The Trump administration also indicated that they would not provide a free pass for large mergers by blocking potential alliances between HP Inc (HPE) and its competitor, Juniper Networks (JNPR).

The new uncertainties surrounding the president's tariff plan have left many businesses unsure about when to take significant action and what direction borrowing costs may head in the coming weeks and months.

On Monday, UBS Group CEO Sergio Ermotti stated, "From a geopolitical perspective, the uncertainty around tariffs will certainly create some uncertainty that could empower us to enable everyone to execute."

Ermotti noted that the decision for this year was not made in one quarter or one month.

It is certain that, compared to other times, new deals in January are generally slower.

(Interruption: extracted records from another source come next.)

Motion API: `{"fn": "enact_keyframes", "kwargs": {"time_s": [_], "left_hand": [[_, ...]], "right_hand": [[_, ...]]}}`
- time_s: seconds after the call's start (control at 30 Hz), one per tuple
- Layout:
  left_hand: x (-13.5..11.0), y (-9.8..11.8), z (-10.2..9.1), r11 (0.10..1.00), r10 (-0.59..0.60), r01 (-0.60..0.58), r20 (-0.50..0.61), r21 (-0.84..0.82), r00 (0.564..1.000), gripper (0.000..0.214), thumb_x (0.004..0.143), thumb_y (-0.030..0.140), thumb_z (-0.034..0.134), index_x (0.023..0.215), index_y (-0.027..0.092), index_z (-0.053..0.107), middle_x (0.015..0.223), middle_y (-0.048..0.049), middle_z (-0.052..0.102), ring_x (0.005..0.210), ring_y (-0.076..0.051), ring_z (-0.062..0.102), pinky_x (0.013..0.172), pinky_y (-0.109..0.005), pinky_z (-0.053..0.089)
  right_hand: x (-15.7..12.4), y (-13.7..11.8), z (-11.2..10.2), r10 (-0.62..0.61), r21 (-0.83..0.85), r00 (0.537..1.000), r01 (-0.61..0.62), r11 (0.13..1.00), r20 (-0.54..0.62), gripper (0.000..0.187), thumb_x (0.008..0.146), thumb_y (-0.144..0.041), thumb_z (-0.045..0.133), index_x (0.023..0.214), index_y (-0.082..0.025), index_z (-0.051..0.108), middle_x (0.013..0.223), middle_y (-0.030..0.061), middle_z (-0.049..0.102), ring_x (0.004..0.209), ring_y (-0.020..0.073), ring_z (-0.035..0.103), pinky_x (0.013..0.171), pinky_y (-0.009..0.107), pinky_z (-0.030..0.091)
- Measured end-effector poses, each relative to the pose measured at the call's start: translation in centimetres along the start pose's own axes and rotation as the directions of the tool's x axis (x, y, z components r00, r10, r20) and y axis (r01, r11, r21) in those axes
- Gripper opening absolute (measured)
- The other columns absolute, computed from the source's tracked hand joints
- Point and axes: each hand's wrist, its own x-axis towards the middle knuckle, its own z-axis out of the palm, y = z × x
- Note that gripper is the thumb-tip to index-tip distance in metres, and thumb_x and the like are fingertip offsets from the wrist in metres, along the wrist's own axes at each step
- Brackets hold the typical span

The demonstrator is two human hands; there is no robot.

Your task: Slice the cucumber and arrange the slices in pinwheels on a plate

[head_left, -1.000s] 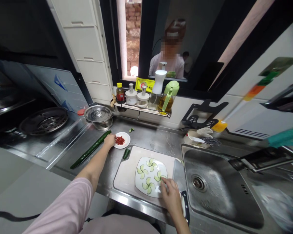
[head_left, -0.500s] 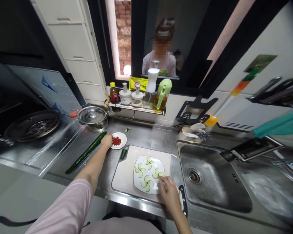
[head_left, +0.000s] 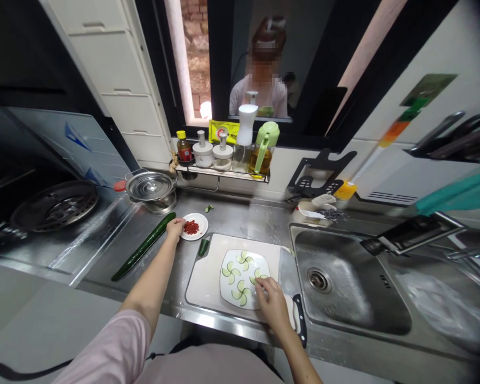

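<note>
My left hand (head_left: 175, 228) reaches out to the rim of a small white dish of chopped red chili (head_left: 195, 226), fingers curled on its edge. A whole long cucumber (head_left: 144, 246) lies just left of that hand. My right hand (head_left: 272, 302) rests at the near right corner of a square white plate (head_left: 224, 285) that carries cucumber slices (head_left: 240, 273) laid in pinwheel shapes; its fingertips pinch at a slice there. The plate sits on a white cutting board (head_left: 202, 278). A cleaver (head_left: 291, 282) lies along the board's right side.
A steel sink (head_left: 344, 282) is to the right. A lidded steel pot (head_left: 151, 188) and a shelf of condiment bottles (head_left: 224, 152) stand at the back. A stove (head_left: 52, 205) is at the left. A cucumber end (head_left: 203, 247) lies by the board. A person's reflection shows in the window.
The view has shifted slightly. My left hand stays at the chili dish, and my right hand has moved a little further onto the plate's near right corner.
</note>
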Motion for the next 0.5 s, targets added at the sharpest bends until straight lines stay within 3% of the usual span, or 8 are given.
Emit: {"fn": "enact_keyframes", "kwargs": {"time_s": [0.27,0.4,0.5], "left_hand": [[-1.4,0.6,0.0,0.953,-0.073,0.089,0.065,-0.288,0.995,0.015,0.056,0.022,0.071,0.063,0.014,0.061,0.052,0.001,0.058,0.047,-0.009,0.05,0.048,-0.019,0.037],[-2.1,1.0,-0.4,0.922,-0.108,0.146,0.123,-0.358,0.987,0.021,0.056,0.022,0.074,0.07,0.014,0.061,0.048,0.0024,0.056,0.039,-0.007,0.045,0.043,-0.018,0.032],[-2.8,1.0,-0.6,0.906,-0.114,0.165,0.151,-0.39,0.982,0.026,0.054,0.02,0.076,0.077,0.014,0.064,0.053,0.0,0.061,0.042,-0.009,0.051,0.044,-0.019,0.035]], "right_hand": [[0.8,-0.2,0.8,-0.078,0.001,0.996,0.078,0.997,-0.043,0.034,0.092,-0.04,0.043,0.095,-0.019,0.07,0.087,0.0092,0.066,0.087,0.022,0.06,0.081,0.034,0.047],[0.7,-0.4,0.9,-0.072,0.009,0.996,0.073,0.997,-0.045,0.033,0.093,-0.038,0.042,0.094,-0.019,0.07,0.087,0.0088,0.066,0.087,0.0217,0.061,0.079,0.033,0.047],[0.6,-0.6,0.9,-0.067,0.013,0.997,0.068,0.998,-0.046,0.032,0.092,-0.036,0.043,0.093,-0.02,0.07,0.087,0.0085,0.066,0.088,0.0216,0.061,0.078,0.032,0.048]]}}
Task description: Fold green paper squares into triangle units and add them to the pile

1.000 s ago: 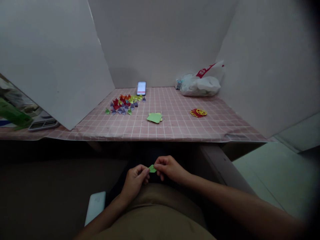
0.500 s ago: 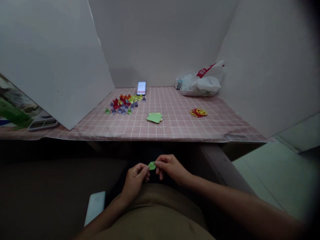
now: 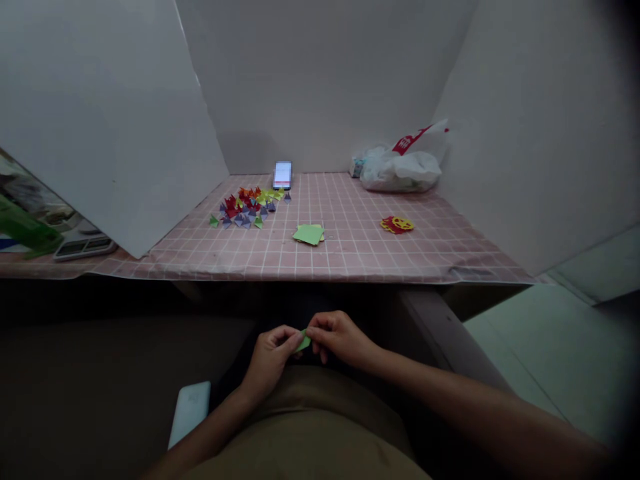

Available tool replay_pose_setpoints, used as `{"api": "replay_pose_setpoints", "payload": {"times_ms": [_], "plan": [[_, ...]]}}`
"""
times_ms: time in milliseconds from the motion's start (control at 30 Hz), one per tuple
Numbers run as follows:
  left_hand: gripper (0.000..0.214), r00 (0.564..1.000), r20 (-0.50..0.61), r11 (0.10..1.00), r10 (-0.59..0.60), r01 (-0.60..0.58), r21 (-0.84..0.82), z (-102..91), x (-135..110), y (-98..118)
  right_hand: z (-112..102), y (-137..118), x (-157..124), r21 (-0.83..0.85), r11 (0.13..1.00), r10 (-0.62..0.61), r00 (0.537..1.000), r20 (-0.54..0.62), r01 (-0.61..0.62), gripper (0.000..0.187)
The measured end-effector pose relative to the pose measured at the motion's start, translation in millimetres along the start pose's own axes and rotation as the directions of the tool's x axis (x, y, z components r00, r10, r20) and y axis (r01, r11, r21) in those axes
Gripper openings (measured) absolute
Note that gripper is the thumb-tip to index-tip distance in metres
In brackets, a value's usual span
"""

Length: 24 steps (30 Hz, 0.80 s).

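Note:
Below the table's front edge, over my lap, my left hand (image 3: pixel 270 358) and my right hand (image 3: pixel 339 337) pinch a small folded green paper piece (image 3: pixel 303 343) between their fingertips. Both hands are closed on it, and most of the paper is hidden by the fingers. On the pink checked tablecloth (image 3: pixel 350 253) lies a small stack of green paper squares (image 3: pixel 309 234). A cluster of several finished folded pieces (image 3: pixel 247 205) in red, purple, yellow and green sits to its left.
A lit phone (image 3: pixel 283 175) leans at the back wall. A white plastic bag (image 3: pixel 400 167) is at the back right, a red and yellow paper shape (image 3: pixel 397 225) in front of it. White boards wall the table. A pale object (image 3: pixel 190 410) lies by my left thigh.
The green piece has been turned and dipped slightly between my fingertips; both hands stay in nearly the same place over my lap.

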<state>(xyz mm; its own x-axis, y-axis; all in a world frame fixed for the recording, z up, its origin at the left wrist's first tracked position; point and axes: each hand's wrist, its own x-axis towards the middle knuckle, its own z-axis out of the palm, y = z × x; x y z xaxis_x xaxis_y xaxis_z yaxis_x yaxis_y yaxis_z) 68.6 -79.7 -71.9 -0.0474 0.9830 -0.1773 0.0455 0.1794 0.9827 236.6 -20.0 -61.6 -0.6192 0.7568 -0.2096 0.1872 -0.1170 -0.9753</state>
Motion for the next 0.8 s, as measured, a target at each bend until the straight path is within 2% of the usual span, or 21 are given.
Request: {"api": "replay_pose_setpoints", "payload": {"times_ms": [100,200,300,500,800], "plan": [[0.025,0.997,-0.072,0.997,-0.013,0.007,-0.083,2.7,0.4,-2.0,1.4,0.5,0.8,0.093,0.995,-0.023,1.0,-0.015,0.024,0.031],[0.025,0.992,-0.127,0.985,-0.028,0.006,-0.171,5.2,0.8,-6.2,3.4,1.8,1.9,0.115,0.993,-0.007,1.0,0.003,0.007,0.028],[0.025,0.995,-0.092,0.975,-0.04,0.019,-0.221,6.1,0.7,-9.2,5.9,4.6,2.1,0.103,0.995,-0.006,1.0,-0.003,0.006,0.026],[0.024,0.997,-0.059,0.983,-0.044,0.033,-0.183,5.4,0.2,-9.5,7.9,7.4,-0.2,-0.002,0.997,-0.078,0.994,-0.081,0.078,0.021],[0.027,0.99,0.055,0.862,-0.132,0.142,-0.486,6.4,3.3,-17.9,6.7,0.7,-1.6,0.251,0.967,-0.055,0.998,0.012,0.05,0.028]]}}
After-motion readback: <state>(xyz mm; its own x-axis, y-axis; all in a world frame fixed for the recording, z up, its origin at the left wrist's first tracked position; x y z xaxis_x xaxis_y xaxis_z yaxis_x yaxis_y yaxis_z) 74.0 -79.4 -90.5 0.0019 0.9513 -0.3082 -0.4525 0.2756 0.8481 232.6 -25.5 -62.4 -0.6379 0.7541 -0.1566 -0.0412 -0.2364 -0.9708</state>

Scott Sperling, co-CEO of THL Partners, stated that historically high levels of Company Valuation may also play a role in the slowdown of deal-making that began in 2025.

Sperling mentioned that this is an unusual combination, which could itself make certain types of M&A and certain types of transactions potentially yield some financial returns.

So far, the economic recession has not pulled down large Banks Stocks.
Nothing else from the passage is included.